De Bont’s foray into horror included dumbing down all the nuances that characterized the original, adding a metric crap-ton of special effects, and basically shitting over everything that was good about the original. The result was a mediocre film with a surprisingly better than average cast (Lili Taylor, Liam Neeson, Catherine Zeta Jones, Owen Wilson…well, mostly better than average.)
I’m not gonna lie. The film scared me when I first watched it. I was also 14 years old and watching it by myself, so. The greatest gift that film gave me was an interest in the source material. I would eventually read the book and come to love it, despising the travesty that the remake inflicted on Jackson’s masterpiece.
CON: Robert Wise is NOT directing it.
The first adaptation of Haunting was released in 1963 and directed by Robert Wise, whose ouvre consists of some strange bedfellows, including The Sound of Music and Invasion of the Body Snatchers. Besides introducing some revolutionary sound editing in The Haunting, he managed to distill the subtleties of Jackson’s story and characterizations, in particular the complicated Eleanor and her fragile state of mind, and create a film that was scarier for not knowing what was on the other side of the door.
Sadly, Wise is no longer with us, and his vision of Jackson’s great novel draws an even starker contrast between the original material and De Bont’s abomination. Wise’s The Haunting represents for me, that elusive book-nerd unicorn, the perfect book-to-movie adaptation.
PRO: TV today is so freaking good!
Forget your Walking Deads. Forget your American Horror Stories. A newer, better brand of TV horror is reinventing old standards, from Hannibal and Bates Motel to the upcoming Twin Peaks and The Mist, there’s a revolution taking place in television. Netflix and Amazon have thrown their hats in the ring, and it’s made for better TV. Sure, there’s some mediocre horror shows floating around out there (did we really need MTV’s Scream ?) but it’s a promising trend.
CON: The temptation of the cheap scare
The most jarring difference between the two film adaptations of Haunting is the use of special effects and cheap scares. Whereas the original used effects sparingly, to enhance the story, in the remake, the philosophy is basically “throw all the shit at the wall and see what sticks.” In 1963, the SFX was limited to camera angles and sound effects. Shadows and reaction shots, implication and POV was used, often to great effect, because there was no CGI. Now CGI is cheap, a shortcut to easy scares. My fear is the director might resort to these cheap shots because “that’s what the audience wants.” Maybe that assumption is right, but I hope for better.
PRO: The slow burn
The Haunting of Hill House is a slim novel that packs a rich story with fully realized characters and a deliberately paced plot. This GQ article describes the novel as a “tense, almost unbearable book at times.” The format of TV allows the full slow burn to bring shades and nuance to Haunting that can’t necessarily be accomplished in a two-hour film.
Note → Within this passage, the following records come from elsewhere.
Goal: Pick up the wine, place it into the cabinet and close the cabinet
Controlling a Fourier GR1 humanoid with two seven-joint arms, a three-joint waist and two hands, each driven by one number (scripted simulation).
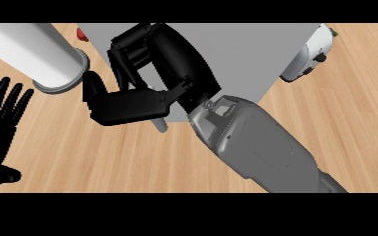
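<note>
Two robot hands in view. Right robot hand (136,105) sits over front of grey cabinet (244,55), fingers curled; can't tell if it grips anything. We can't locate the wine, maybe hidden. Left robot hand (11,117) rests open at left edge above wooden bench (88,155). White cylinder (40,55) far left.

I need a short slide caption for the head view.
Right robot hand on the grey cabinet; left robot hand rests open.
</note>
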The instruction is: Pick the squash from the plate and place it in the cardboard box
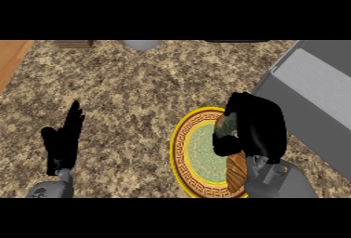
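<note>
Well, the right hand (255, 128) has its fingers curled round the squash (225, 124) over the plate (186, 160); it looks firm, smooth and rather slippery, best held across its middle. The left hand (63, 139) rests with straight fingers

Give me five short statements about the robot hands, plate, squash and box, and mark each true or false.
1. The right robot hand is curled round the squash. True.
2. The left robot hand holds the squash. False: it rests open at the view's left, fingers up.
3. The squash is over the plate. True.
4. The squash already lies in the box. False: it is in the right robot hand, above the plate.
5. The plate's rim is blue. False: it is yellow.
</note>
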Tool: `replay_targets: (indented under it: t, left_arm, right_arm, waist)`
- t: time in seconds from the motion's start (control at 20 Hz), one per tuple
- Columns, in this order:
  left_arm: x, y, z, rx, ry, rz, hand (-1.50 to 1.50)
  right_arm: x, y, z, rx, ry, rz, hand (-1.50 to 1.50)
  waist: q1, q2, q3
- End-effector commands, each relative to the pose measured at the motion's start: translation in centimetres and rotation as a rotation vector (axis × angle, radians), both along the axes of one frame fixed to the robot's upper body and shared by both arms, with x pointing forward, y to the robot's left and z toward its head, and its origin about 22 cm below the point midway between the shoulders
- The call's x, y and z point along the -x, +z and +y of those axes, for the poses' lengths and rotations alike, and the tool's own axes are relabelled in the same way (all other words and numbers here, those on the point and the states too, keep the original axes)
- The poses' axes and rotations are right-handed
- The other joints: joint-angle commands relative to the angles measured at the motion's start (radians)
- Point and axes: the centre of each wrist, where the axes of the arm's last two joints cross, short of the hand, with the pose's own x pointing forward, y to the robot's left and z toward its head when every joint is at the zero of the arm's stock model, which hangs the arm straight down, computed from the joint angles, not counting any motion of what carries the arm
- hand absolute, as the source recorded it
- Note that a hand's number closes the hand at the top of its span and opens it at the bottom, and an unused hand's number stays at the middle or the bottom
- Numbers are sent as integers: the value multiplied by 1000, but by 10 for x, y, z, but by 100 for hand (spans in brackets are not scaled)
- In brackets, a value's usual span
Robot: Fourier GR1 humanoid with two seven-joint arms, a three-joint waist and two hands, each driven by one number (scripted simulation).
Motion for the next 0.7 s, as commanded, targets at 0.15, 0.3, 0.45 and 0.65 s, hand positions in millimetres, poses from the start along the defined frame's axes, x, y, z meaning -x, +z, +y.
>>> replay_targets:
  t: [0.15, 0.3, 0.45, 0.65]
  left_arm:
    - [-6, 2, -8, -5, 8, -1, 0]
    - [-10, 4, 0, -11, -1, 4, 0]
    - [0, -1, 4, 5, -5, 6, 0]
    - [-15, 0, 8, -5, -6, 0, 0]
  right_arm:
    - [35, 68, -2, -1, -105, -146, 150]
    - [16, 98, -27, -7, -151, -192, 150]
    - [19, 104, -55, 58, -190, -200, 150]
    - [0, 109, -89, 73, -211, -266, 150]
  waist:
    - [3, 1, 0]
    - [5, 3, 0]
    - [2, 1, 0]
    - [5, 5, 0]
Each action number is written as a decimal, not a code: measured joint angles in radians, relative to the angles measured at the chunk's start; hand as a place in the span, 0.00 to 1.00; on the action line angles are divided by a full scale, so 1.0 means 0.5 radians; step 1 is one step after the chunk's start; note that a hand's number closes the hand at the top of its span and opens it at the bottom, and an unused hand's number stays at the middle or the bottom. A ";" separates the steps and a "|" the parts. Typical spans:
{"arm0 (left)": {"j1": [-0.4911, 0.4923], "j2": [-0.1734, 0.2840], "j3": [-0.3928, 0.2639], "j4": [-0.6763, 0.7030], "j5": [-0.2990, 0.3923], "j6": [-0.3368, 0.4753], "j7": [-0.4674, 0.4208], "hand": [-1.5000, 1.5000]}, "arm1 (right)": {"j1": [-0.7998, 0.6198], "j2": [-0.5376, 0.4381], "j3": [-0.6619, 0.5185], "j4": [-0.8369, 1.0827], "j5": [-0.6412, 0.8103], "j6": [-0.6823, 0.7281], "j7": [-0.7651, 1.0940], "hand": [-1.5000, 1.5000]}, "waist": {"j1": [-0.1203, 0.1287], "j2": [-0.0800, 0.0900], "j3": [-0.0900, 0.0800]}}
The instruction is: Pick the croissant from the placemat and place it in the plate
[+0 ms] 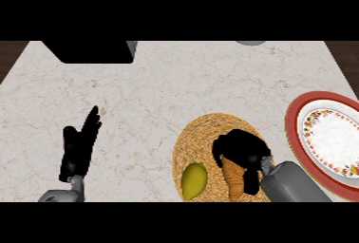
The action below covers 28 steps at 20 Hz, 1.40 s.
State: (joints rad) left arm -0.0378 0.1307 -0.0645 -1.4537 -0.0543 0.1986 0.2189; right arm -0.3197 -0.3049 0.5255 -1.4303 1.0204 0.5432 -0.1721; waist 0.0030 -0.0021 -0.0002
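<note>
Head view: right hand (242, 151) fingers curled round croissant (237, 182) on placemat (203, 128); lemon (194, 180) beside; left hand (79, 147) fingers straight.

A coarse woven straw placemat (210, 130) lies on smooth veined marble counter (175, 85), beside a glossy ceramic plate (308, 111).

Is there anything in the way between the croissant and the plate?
Nothing visible. The right hand is curled over the croissant on the placemat. The plate lies just right of the placemat, with bare counter between them. The yellow-green fruit sits on the opposite side.
</note>
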 measured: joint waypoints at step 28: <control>0.049 0.030 0.075 -0.082 0.025 -0.072 0.027 0.50 | 0.483 0.209 -1.228 -1.142 -0.037 -0.902 0.959 1.00 | -0.027 -0.002 0.000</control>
State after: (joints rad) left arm -0.0133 0.1459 -0.0270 -1.4946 -0.0419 0.1625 0.2323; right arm -0.0782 -0.2003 -0.0885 -2.0015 1.0017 0.0920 0.3074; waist -0.0104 -0.0031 -0.0002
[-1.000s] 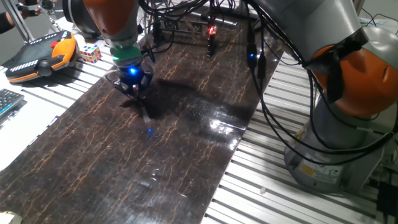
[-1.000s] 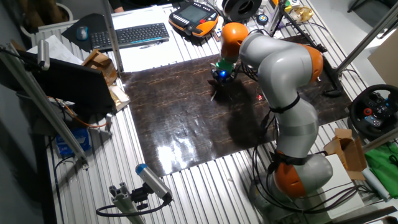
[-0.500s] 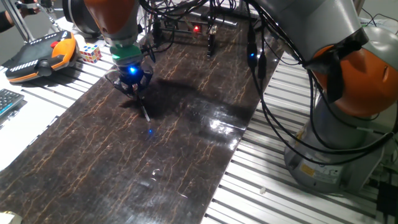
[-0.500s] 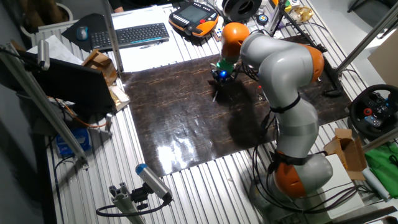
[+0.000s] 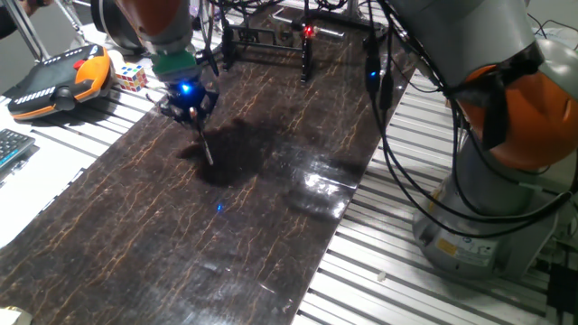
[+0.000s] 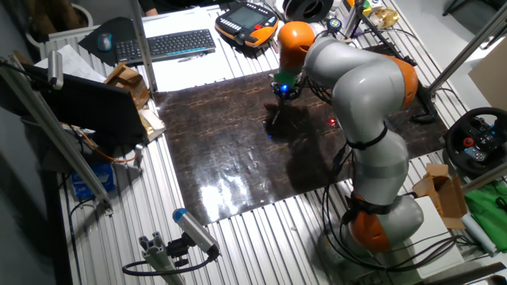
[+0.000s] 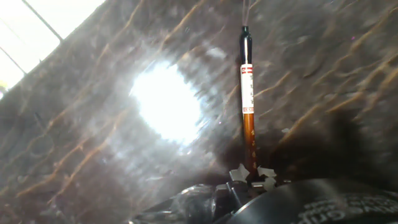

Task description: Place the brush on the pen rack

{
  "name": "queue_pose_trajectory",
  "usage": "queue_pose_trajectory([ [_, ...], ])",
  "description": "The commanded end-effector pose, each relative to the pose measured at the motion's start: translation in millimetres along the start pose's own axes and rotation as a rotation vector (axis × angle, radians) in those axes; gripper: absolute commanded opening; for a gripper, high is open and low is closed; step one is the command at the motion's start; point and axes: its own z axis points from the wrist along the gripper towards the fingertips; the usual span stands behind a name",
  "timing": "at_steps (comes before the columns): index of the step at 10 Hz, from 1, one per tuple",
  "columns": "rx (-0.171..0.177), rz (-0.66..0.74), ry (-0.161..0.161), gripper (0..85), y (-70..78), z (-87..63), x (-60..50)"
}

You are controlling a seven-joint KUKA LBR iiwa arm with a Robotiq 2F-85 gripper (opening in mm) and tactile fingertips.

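Observation:
My gripper is shut on the brush, a thin stick that hangs down from the fingers with its tip just above the dark mat. In the hand view the brush runs straight away from the gripper, with an orange-brown shaft, a white label and a dark end. In the other fixed view the gripper hovers over the mat's far part. The pen rack, a low black frame, stands at the mat's back edge, well behind and to the right of the gripper.
A teach pendant, a colour cube and a keyboard lie left of the mat. Black cables hang along the mat's right side. The arm's base stands at the right.
The gripper has risen and shifted a little toward the back, lifting the brush off the mat. The brush now hangs clear below the fingers.

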Motion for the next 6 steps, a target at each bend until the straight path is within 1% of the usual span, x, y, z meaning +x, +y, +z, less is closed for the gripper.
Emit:
queue_pose_trajectory([
  [1,0.004,0.0,-0.064,1.0,-7.6,-31.8,-8.6],
  [2,0.013,0.0,-0.095,1.0,-12.4,-34.9,-13.6],
  [3,0.025,0.0,-0.12,1.0,-18.3,-37.5,-18.5],
  [4,0.028,-0.005,-0.122,1.0,-26.3,-40.7,-23.6],
  [6,0.037,0.006,-0.119,1.0,-31.8,-48.4,-21.8],
])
A peculiar aspect of rabid bookish fandom is that we as readers tend to freak out when our beloved books are adapted in a film/TV format, even though the majority of the time we know our expectations are just setting us up for bitter disappointment. We sit there with our “The Book was Better” flashcards even when the movie/show turns out to be pretty good.
In a way, we are preemptively ruined by the book. Primed to critique. Because at the bottom of our fanaticism is hope, hope for a perfect distillation of perfection. Will this time be “the one?” If not, there’s always next time.
Unless you’re a Dune superfan. In that case, you’re screwed.